Alla fine dello scorso anno scoppiò la discussione in merito al programma Heaven di Uber, un’iniziativa interna che consentiva ai dipendenti di monitorare nel dettaglio gli spostamenti dell’utenza, oggetto di alcuni abusi. Una pratica lesiva per la privacy degli iscritti, che attirò sul gruppo numerose polemiche. Oggi si torna a parlare di tutela dei dati personali per chi sceglie il servizio di ride sharing offerto dall’azienda di Travis Kalanick.
La vicenda odierna riguarda l’Egitto, dove il governo ha chiesto a Uber di fornire il pieno accesso alle informazioni relative agli utenti e ai viaggi effettuati. La società ha risposto con un rifiuto, schierandosi così in modo aperto a tutela dei propri utilizzatori. Lo stesso ha fatto Careem, il principale concorrente nell’area mediorientale. Per ora rimarrà dunque tutto come sempre, con le istituzioni e le forze dell’ordine locali che non avranno modo di consultare i dati personali se non in sede di un procedimento giudiziario. Le cose, però, potrebbero cambiare a breve, in seguito alla possibile approvazione di una proposta di legge attualmente al vaglio del parlamento.

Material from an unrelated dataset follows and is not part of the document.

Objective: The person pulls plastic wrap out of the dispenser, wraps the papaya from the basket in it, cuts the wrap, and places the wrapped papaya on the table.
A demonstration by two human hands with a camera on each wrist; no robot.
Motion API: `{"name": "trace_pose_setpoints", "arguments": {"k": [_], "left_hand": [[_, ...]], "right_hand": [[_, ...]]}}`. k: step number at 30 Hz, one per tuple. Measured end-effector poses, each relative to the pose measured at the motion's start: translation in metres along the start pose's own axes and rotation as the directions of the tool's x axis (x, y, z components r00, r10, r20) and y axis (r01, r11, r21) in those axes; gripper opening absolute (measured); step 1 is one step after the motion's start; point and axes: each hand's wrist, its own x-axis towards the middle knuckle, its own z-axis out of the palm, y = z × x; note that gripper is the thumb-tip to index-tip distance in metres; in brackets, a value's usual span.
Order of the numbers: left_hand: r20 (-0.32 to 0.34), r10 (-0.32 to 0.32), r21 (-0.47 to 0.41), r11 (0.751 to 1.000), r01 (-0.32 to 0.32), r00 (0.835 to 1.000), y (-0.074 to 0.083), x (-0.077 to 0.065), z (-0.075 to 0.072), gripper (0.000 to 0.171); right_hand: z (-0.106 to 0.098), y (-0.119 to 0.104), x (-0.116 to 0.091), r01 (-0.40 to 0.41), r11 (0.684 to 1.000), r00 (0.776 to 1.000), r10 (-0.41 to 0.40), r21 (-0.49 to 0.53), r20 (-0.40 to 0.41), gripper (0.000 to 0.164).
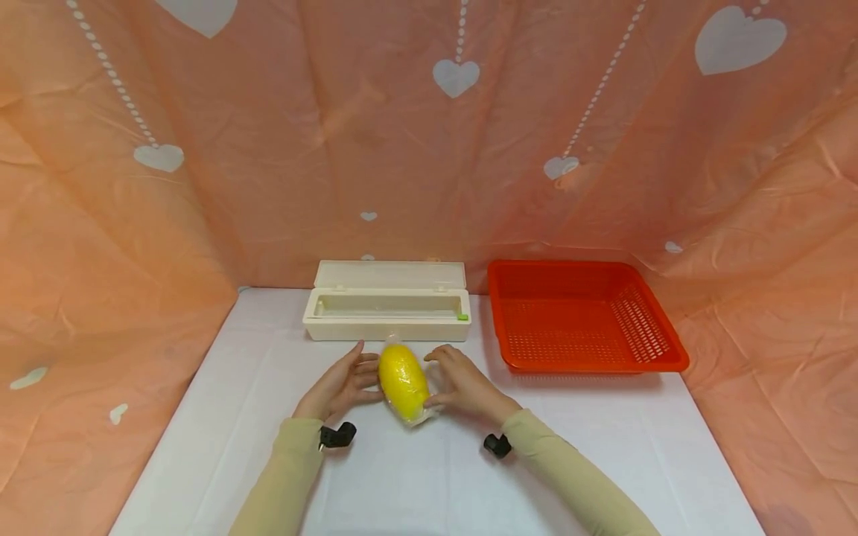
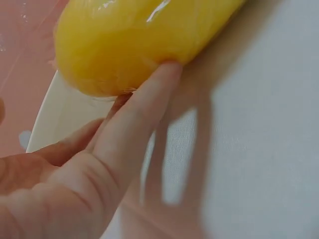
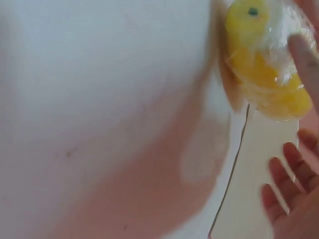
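Note:
A yellow oval fruit-like object [image 1: 404,381] in clear plastic film lies on the white table between both hands. The film gathers loosely at each end. On its left is my left hand [image 1: 340,385], fingers extended; in the left wrist view the thumb [image 2: 149,107] touches the yellow side. To the right, my right hand [image 1: 467,387] is spread with its fingers apart from the fruit. Its thumb [image 3: 305,67] lies against the wrapped end in the right wrist view, where a small dark spot [image 3: 253,11] marks the yellow surface.
Just behind the hands stands a long cream box [image 1: 386,330] with its lid [image 1: 390,275] raised and a small green piece [image 1: 462,317] at its right. An orange-red plastic basket [image 1: 593,366] sits at the back right. A pink heart-patterned sheet [image 1: 402,149] hangs around the table.

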Motion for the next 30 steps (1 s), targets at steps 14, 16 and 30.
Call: {"name": "trace_pose_setpoints", "arguments": {"k": [14,16,30], "left_hand": [[0.024,-0.036,-0.02,0.999,0.037,0.999,0.0,-0.005,-0.012,0.082],[0.023,-0.033,-0.031,0.999,0.034,0.999,0.0,-0.005,-0.012,0.08],[0.044,0.009,-0.349,0.937,0.007,0.999,-0.007,-0.015,-0.021,0.081]], "right_hand": [[-0.002,0.003,-0.011,-0.25,0.955,0.968,0.245,0.16,0.053,0.024],[0.0,0.004,-0.011,-0.266,0.943,0.964,0.256,0.202,0.073,0.02],[0.014,-0.004,-0.011,-0.511,0.568,0.832,0.515,0.645,0.205,0.026]]}}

Il testo prevede non solo la locazione dei server all’interno dei confini egiziani, ma anche il pieno potere concesso alle autorità di disporre dei dati in essi contenuti. Sia Uber che Careem hanno già invocato l’introduzione di modifiche in modo da rendere la norma meno gravosa in termini effetti sulla privacy degli utenti. Si teme che un potere di questo tipo possa essere impiegato dal governo per monitorare gli spostamenti dei rappresentanti dell’opposizione e delle associazioni che si battono per i diritti civili.
Una minaccia per la libertà che andrebbe ad accodarsi a quanto successo nei mesi scorsi, quando il paese ha deciso di bloccare (salvo poi rendere nuovamente disponibile un paio di giorni più tardi) l’applicazione Signal per le chat, ritenuta a prova di intercettazione.